Surpris, je réponds :

— Oui. Et je suis appelé à la revoir davantage.

— Eh bien ! Vous avez de la chance !

Mon premier réflexe est de lui répondre : « Je m’en serais passé. » Mais je ne le fais pas, car, en partie au moins, c’est faux. Cinq mois ont passé et je me suis approprié l’événement, le parcours chirurgical, qui ont fait de moi ce que je suis devenu. Je ne peux me passer de ce qui m’a aussi violemment transformé.

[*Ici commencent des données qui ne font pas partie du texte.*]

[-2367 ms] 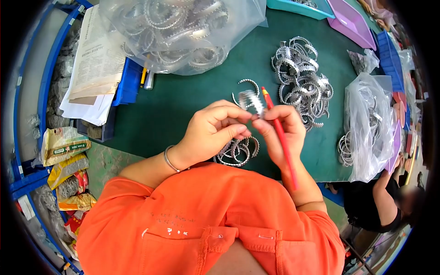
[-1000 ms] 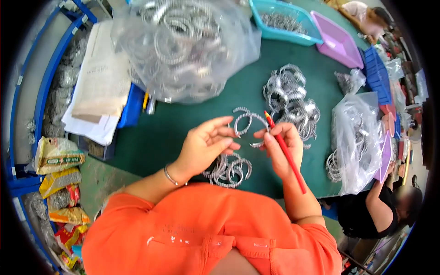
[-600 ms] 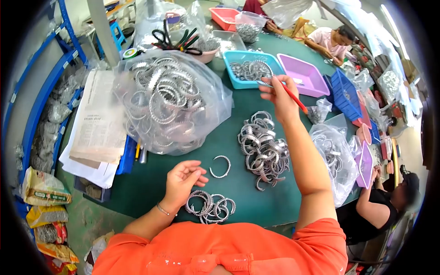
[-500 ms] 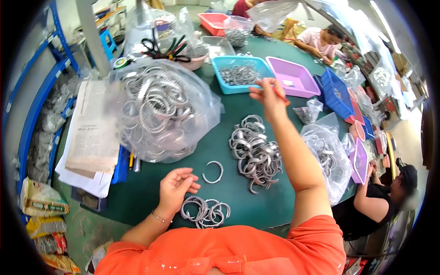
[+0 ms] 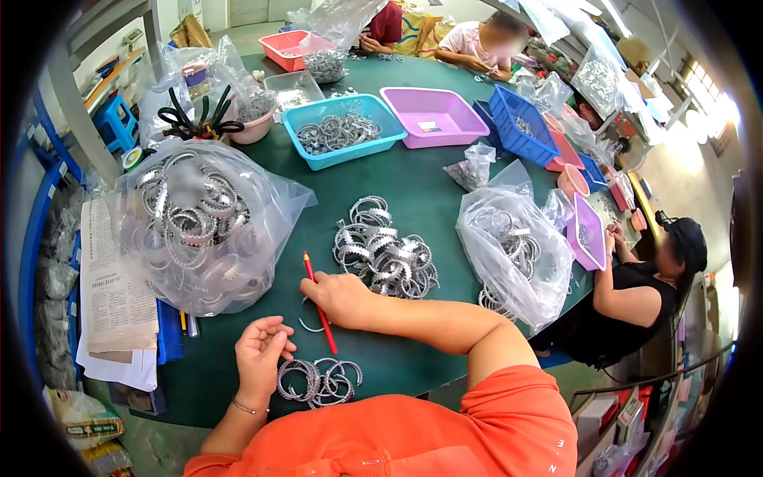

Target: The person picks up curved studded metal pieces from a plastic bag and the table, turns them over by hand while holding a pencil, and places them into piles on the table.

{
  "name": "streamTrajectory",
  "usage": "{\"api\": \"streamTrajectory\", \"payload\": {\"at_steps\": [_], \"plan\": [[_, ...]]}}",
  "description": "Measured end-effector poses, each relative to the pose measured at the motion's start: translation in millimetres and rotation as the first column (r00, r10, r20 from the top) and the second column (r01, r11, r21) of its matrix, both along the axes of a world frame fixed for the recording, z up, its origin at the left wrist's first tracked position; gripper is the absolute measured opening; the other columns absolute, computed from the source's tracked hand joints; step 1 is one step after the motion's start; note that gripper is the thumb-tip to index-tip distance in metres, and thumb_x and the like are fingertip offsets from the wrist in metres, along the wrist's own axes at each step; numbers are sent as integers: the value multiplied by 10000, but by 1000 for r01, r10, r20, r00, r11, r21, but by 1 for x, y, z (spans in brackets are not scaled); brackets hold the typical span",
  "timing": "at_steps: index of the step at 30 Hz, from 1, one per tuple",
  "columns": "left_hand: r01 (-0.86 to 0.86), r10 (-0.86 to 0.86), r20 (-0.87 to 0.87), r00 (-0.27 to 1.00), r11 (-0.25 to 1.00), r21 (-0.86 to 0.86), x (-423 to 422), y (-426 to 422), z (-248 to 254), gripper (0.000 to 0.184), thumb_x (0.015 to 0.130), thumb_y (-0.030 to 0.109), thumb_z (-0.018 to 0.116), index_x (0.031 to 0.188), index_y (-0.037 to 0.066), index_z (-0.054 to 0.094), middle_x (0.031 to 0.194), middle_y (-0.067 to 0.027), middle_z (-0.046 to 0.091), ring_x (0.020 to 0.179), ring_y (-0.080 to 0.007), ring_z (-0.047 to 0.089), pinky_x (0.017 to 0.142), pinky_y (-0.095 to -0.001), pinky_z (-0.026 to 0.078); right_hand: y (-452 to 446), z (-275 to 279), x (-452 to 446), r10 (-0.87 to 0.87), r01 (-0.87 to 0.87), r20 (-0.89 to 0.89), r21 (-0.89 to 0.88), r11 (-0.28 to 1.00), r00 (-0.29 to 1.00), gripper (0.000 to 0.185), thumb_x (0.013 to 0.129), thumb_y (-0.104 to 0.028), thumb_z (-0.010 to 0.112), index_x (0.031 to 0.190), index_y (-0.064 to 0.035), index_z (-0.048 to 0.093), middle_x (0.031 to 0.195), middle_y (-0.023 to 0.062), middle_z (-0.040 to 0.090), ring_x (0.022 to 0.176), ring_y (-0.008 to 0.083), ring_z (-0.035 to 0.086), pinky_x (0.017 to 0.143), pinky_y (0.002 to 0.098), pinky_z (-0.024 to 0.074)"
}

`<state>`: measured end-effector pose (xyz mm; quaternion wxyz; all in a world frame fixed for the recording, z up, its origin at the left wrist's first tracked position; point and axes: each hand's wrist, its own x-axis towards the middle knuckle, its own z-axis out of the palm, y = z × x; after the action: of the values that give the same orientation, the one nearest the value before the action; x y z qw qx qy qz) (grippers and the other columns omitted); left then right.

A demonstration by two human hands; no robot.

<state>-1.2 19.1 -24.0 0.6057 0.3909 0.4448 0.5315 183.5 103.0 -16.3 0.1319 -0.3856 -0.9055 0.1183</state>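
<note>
Gripping red pencil (image 5: 325, 322) in R hand (image 5: 342, 300), ctr frame, right by single C-shaped ring (image 5: 308, 328) on green worktop (image 5: 413, 179); can't tell if touching. Holding L hand (image 5: 261, 354) in loose, half-wide grip, lower L of frame, just beside small ring cluster (image 5: 319, 383). Can see bigger ring heap (image 5: 389, 258) nr ctr, lg clear bag (image 5: 278, 208) of same upper L, turquoise tray (image 5: 318, 161) w/ more top ctr.
</note>
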Motion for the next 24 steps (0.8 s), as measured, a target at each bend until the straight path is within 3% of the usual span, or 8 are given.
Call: {"api": "streamTrajectory", "payload": {"at_steps": [3, 5, 7, 12, 16, 19, 21, 24], "plan": [[-27, 27, -3, 1000, 999, 16, 5, -2, 1, 236, 824, -2, 512, 1059, -19, 497, 887, -109, 583, 690, -145, 579, 579, -234, 497, -2, 10, -1, -1, 1, -5, -55, 999, 1000, 258, 661, -43, 600, 870, -42, 450, 783, 137, 517, 691, 316, 570, 529, 392, 462], [-64, 64, 4, 998, 997, 36, 6, -1, 5, 252, 832, 5, 512, 1082, -21, 489, 913, -116, 581, 734, -162, 596, 620, -250, 513, -8, 19, -4, 73, -103, -378, -60, 993, 923, 215, 676, -14, 578, 838, -51, 442, 777, 118, 511, 675, 305, 562, 523, 380, 450], [42, -19, 186, 982, 992, -121, 5, 0, 19, 277, 859, 45, 489, 1121, -40, 461, 949, -130, 576, 805, -203, 608, 694, -307, 530, -15, 25, -7, 82, -137, -493, -76, 988, 866, 202, 682, -1, 569, 827, -52, 439, 781, 107, 511, 669, 297, 557, 526, 365, 449], [252, -208, 301, 931, 961, -114, 4, -1, 18, 252, 874, 94, 480, 1082, -49, 482, 949, -139, 589, 779, -205, 617, 620, -308, 535, -33, 29, -13, 98, -276, -805, -84, 957, 585, 192, 687, 2, 594, 782, -53, 437, 774, 84, 505, 657, 254, 525, 564, 302, 444], [267, -210, 275, 938, 945, -190, 2, -5, 19, 203, 851, 74, 513, 1014, -45, 530, 817, -121, 613, 684, -174, 610, 583, -274, 522, -44, 31, -9, 60, -237, -842, -82, 968, 536, 191, 696, 47, 591, 784, -39, 445, 799, 86, 522, 711, 236, 530, 640, 300, 444], [140, -98, 275, 957, 980, -140, 0, -8, 17, 173, 817, 31, 561, 964, -58, 570, 792, -111, 622, 648, -143, 601, 553, -228, 497, -52, 20, 0, -176, -284, -872, -330, 900, 457, 175, 768, 50, 573, 822, -48, 438, 876, 104, 556, 793, 165, 545, 692, 273, 456], [73, -59, 101, 993, 988, -134, 1, -8, 19, 167, 802, -15, 546, 962, -52, 574, 779, -95, 622, 641, -131, 596, 532, -218, 477, -58, 11, 1, -325, -322, -874, -444, 836, 360, 180, 781, 58, 546, 851, -53, 422, 894, 109, 558, 789, 146, 547, 701, 272, 471], [57, -56, 10, 998, 988, -144, 3, -6, 27, 173, 789, -7, 575, 959, -39, 582, 777, -80, 620, 658, -118, 590, 531, -208, 465, -67, 18, 2, -508, -373, -826, -563, 738, 242, 201, 802, 89, 476, 889, -69, 387, 925, 159, 558, 774, 204, 600, 675, 299, 506]]}}
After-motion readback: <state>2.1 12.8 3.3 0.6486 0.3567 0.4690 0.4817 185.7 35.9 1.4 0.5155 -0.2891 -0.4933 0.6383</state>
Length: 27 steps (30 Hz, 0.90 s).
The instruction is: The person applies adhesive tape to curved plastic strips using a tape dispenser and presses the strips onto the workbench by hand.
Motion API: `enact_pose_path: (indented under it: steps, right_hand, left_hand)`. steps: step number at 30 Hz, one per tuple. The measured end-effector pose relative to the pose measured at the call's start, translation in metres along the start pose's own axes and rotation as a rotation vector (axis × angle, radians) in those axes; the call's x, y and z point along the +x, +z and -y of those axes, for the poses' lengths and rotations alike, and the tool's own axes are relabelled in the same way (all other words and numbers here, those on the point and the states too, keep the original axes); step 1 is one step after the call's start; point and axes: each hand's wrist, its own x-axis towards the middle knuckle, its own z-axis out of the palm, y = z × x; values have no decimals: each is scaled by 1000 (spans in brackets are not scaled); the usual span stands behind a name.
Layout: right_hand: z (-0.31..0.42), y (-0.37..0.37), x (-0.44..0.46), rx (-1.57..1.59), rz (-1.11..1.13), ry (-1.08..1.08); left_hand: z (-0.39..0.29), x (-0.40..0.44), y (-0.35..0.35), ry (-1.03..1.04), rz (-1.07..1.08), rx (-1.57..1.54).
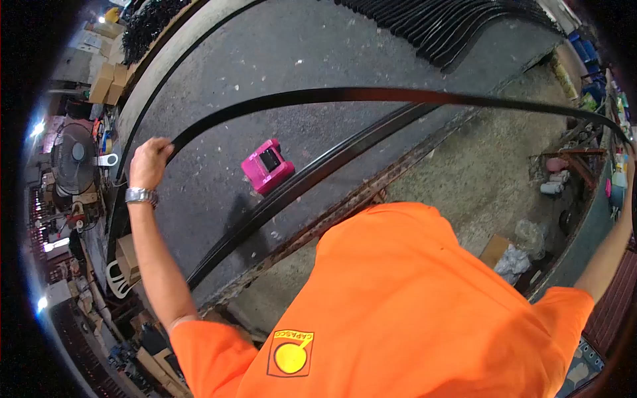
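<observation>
My left hand (pixel 150 163), with a metal watch on the wrist, is closed around one end of a long, flat black strip (pixel 318 95). The strip bows in a wide arc above the work surface and runs to the far right. There my right hand (pixel 630 163) is at its other end, partly cut off by the dark image edge; its fingers barely show. Below the arc, a pink plastic device (pixel 267 166) with a black insert sits on the dark tabletop (pixel 219 73). Beside it, more long black strips (pixel 312 174) lie along the table's near edge.
Several black strips (pixel 451 33) lie in a row at the back. A standing fan (pixel 76 156) and cardboard boxes (pixel 106 83) are at left. Concrete floor (pixel 484 159) shows at right, with plastic bags (pixel 514 262) and a metal rack (pixel 584 159).
</observation>
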Motion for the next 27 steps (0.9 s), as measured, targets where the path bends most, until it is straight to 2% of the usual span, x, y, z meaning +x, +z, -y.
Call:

Les jours suivants, je raconte l’anecdote à quelques amis. Plusieurs d’entre eux manifestent de l’indignation. Cet homme, semblent-ils penser, est décidément frivole et inconséquent. N’a-t-il rien d’autre à dire ou à penser en revoyant un blessé ? Quand ils sont jeunes, la plupart des gens jugent de tout. Quand ils vieillissent, c’est pareil. Entre les deux, il y a peut-être un moment où ils pourraient ne juger de rien, s’abstenir, s’amuser, ne prendre au sérieux que leur propre misère, mais ce moment est celui où ils agissent, bâtissent, font carrière ou la ratent ; le moment où ils s’y croient, comme on dit à l’école, et où ils ont rarement la possibilité ou l’envie de faire le pas de côté. Est-il indigne, de la part d’un président, de se souvenir d’abord de la beauté d’une femme qu’il a vue quelques mois plus tôt, quelques minutes, dans la chambre d’hôpital d’une victime d’attentat ? En matière de femmes, la réputation de François Hollande n’est certes plus à faire, mais sa réaction me paraît, à moi, réjouissante et même souhaitable. Le meilleur de la vie, me dis-je en regardant ses fins yeux luisants, presque bridés, c’est bien ça : ne pas oublier ce qui nous a plu, même un instant, et, si possible, oublier au maximum tout le reste, à commencer par tout le pathétique d’une situation. Son insouciance fait mieux que rendre hommage à mon petit chemin de croix, ce dont je me fiche : elle me soulage. « Eh bien ! Vous avez de la chance ! », je rumine cette petite phrase en revenant aux Invalides dans la voiture des policiers. Elle me devient aussi chère qu’au narrateur de la Recherche la petite phrase de la Sonate de Vinteuil : un indicatif intime, profond et frivole qui m’entrouvre une porte joyeuse, quoique sans lendemain, joyeuse parce que sans lendemain. Non seulement il a raison pour moi, cet aimable président, j’ai bien de la chance d’être tombé entre les mains de Chloé, mais il a raison pour lui et pour nous deux : rien ne peut mieux rappeler à la vie et au plaisir que l’élégante silhouette de cette femme dominante et probablement caractérielle, posée entre nous à l’occasion d’une rencontre imprévisible et discrètement organisée, d’une femme dont le professionnalisme renvoie l’un à ses désirs et l’autre à ses blessures, pour de nouveau s’imposer, absente, à l’occasion de mondanités mélancoliques et sous lambris. Le charme est bien la dernière chose, après la dernière goutte de sang, qui devrait nous abandonner.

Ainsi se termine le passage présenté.